Bilboa Court Built in the last decade of the 17th century by the Reverend Dean Story. It was later occupied by Colonel Wilson. Lewis refers to Bilboa House as the property of the Earl of Stradbroke. It was "nearly in ruins", was built "wholly of brick from Holland" and was formerly the residence of Colonel Wilson. Circa 1840 the Ordnance Survey Name Book records a three-storey ruin with about 40 windows which had been falling into decay since about the 1770s.
Billeragh House Robert Hilliard was leasing this property from Thomas Dennis at the time of Griffith's Valuation, when it was valued at £9 10s. Leet notes it as the residence of Mr. Hilliard in 1814.
Bingarra Occupied by James Clarke in the mid 1850s, leasing from the Bodkin estate and advertised for sale in Nov 1855. Modern buildings exist at the site now.
Bingham Lodge The main residence of this branch of the Bingham family located beside the sea. It is labelled as Bingham Lodge on the 1st edition Ordnance Survey map and a much enlarged building is thus labelled on the 25-inch map of the 1890s. It was in the possession of Henry Bingham at the time of Griffith's Valuation when it was valued at £10 10s. Remains of the walled garden can still be seen at the site.

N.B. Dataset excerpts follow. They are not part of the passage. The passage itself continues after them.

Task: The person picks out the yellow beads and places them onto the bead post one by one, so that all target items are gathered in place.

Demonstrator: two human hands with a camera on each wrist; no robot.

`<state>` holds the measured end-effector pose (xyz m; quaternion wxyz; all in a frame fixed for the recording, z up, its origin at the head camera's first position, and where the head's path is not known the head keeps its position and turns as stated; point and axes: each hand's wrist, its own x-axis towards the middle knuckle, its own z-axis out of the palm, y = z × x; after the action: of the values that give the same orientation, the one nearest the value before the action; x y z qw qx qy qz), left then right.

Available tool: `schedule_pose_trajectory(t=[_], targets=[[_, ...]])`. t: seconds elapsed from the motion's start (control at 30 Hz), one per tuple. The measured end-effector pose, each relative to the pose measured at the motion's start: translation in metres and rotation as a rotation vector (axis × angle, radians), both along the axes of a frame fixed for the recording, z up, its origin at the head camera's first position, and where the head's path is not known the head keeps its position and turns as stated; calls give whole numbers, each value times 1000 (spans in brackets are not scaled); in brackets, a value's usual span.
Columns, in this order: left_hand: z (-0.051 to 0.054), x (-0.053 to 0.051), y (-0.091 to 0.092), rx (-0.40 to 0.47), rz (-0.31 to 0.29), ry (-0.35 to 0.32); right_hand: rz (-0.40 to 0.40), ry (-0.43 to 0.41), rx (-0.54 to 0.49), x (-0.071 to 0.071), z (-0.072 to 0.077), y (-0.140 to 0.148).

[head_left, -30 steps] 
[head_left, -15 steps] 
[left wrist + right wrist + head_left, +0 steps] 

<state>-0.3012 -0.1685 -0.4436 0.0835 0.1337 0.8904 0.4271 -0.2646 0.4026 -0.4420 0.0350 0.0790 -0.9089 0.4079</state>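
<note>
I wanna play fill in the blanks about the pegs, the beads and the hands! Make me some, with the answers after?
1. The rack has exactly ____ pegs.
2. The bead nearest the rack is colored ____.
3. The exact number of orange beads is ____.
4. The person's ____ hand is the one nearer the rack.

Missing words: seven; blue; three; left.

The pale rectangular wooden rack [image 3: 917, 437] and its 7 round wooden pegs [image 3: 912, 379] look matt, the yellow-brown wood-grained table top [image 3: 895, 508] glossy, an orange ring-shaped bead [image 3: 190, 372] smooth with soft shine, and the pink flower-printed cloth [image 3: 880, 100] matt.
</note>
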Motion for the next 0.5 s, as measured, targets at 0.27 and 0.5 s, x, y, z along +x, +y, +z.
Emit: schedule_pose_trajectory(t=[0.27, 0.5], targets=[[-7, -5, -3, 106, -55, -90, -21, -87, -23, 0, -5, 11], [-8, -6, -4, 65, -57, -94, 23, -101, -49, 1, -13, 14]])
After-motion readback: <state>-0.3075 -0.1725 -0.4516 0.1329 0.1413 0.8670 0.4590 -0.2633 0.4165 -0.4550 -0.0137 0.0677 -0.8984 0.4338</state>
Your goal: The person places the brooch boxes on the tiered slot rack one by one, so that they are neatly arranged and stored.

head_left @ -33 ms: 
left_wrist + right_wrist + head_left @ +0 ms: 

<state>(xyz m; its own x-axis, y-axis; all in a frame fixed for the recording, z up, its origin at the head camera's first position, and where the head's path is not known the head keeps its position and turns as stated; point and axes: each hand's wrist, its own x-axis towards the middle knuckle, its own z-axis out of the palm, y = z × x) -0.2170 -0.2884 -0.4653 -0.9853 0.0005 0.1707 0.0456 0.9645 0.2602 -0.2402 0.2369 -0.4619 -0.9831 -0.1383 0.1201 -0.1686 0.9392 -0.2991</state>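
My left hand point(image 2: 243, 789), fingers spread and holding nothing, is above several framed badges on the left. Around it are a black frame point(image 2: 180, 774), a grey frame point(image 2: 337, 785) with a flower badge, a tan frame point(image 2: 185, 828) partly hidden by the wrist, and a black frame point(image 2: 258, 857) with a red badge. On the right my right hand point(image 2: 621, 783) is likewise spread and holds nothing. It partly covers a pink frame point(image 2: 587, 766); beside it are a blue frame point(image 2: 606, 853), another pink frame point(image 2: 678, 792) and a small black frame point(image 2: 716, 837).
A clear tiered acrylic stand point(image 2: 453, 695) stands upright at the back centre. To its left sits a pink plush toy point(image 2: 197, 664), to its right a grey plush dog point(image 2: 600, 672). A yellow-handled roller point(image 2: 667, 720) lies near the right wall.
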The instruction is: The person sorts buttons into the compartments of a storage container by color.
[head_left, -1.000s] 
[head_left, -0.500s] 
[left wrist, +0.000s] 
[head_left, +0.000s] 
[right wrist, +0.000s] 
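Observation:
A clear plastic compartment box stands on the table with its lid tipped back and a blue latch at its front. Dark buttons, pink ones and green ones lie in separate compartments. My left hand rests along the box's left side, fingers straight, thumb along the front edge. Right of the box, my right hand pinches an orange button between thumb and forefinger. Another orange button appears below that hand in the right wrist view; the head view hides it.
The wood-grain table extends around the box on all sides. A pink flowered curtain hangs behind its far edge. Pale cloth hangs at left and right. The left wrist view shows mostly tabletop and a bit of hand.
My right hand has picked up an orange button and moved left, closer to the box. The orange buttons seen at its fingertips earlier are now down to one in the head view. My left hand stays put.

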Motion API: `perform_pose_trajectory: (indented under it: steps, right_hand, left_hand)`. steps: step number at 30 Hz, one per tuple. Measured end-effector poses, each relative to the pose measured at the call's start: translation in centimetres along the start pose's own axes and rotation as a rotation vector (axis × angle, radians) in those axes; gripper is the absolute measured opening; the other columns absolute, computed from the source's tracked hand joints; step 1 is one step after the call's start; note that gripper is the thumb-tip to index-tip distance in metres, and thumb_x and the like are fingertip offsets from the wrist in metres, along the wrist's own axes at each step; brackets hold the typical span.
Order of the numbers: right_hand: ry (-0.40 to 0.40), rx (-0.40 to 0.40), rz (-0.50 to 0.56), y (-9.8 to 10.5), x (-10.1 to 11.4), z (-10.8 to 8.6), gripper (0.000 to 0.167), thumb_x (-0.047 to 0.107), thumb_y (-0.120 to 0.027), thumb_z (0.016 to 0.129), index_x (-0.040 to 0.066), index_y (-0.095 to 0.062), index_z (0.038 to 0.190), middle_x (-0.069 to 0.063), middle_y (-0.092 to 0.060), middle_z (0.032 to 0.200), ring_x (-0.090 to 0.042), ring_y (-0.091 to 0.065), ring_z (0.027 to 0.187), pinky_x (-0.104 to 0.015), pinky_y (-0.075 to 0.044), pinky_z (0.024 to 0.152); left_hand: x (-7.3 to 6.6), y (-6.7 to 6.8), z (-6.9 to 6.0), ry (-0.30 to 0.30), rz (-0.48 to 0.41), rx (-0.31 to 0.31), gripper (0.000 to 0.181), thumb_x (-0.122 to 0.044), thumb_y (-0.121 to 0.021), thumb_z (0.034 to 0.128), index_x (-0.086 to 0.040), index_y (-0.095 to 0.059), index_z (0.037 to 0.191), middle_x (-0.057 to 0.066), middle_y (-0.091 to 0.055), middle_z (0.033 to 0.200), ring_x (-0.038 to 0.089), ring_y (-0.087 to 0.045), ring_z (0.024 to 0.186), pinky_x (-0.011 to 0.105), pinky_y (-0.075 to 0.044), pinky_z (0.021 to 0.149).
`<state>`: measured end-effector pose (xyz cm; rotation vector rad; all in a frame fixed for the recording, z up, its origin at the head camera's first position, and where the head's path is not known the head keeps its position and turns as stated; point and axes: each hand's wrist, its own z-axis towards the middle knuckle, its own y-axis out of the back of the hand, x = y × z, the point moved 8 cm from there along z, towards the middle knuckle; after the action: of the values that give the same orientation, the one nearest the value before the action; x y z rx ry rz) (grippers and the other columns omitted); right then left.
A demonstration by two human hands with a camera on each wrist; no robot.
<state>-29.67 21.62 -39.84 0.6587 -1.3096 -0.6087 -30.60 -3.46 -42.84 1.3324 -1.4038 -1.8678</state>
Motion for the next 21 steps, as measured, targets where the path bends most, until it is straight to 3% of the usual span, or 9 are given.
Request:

Bingham's Castle Early 19th century building, abandoned by the Binghams circa 1925. It was held in fee by Anne Bingham at the time of Griffith's Valuation, when the buildings were valued at £20. Almost nothing remains at the site now.
Binghamstown House Built 1796 by Major Denis Bingham and let to Dean Lyons in the 1820s. At the time of Griffith's Valuation, it was valued at £13 15s and occupied by Luke Lyons. It was still owned by a descendant of the Bingham family in the mid 1990s. A house is still extant at the site.
Birch Grove At the time of Griffith's Valuation Thomas Brabazon was leasing a property valued at £10 at Beagh, barony of Moycarn, county Roscommon, to Ellen O'Shaughnessy. In 1837 Lewis records Birch Grove as the residence of J. O'Shaughnessy. Referred to as the residence of J.J. O'Shaughnessy in 1894. A house is still extant at the site.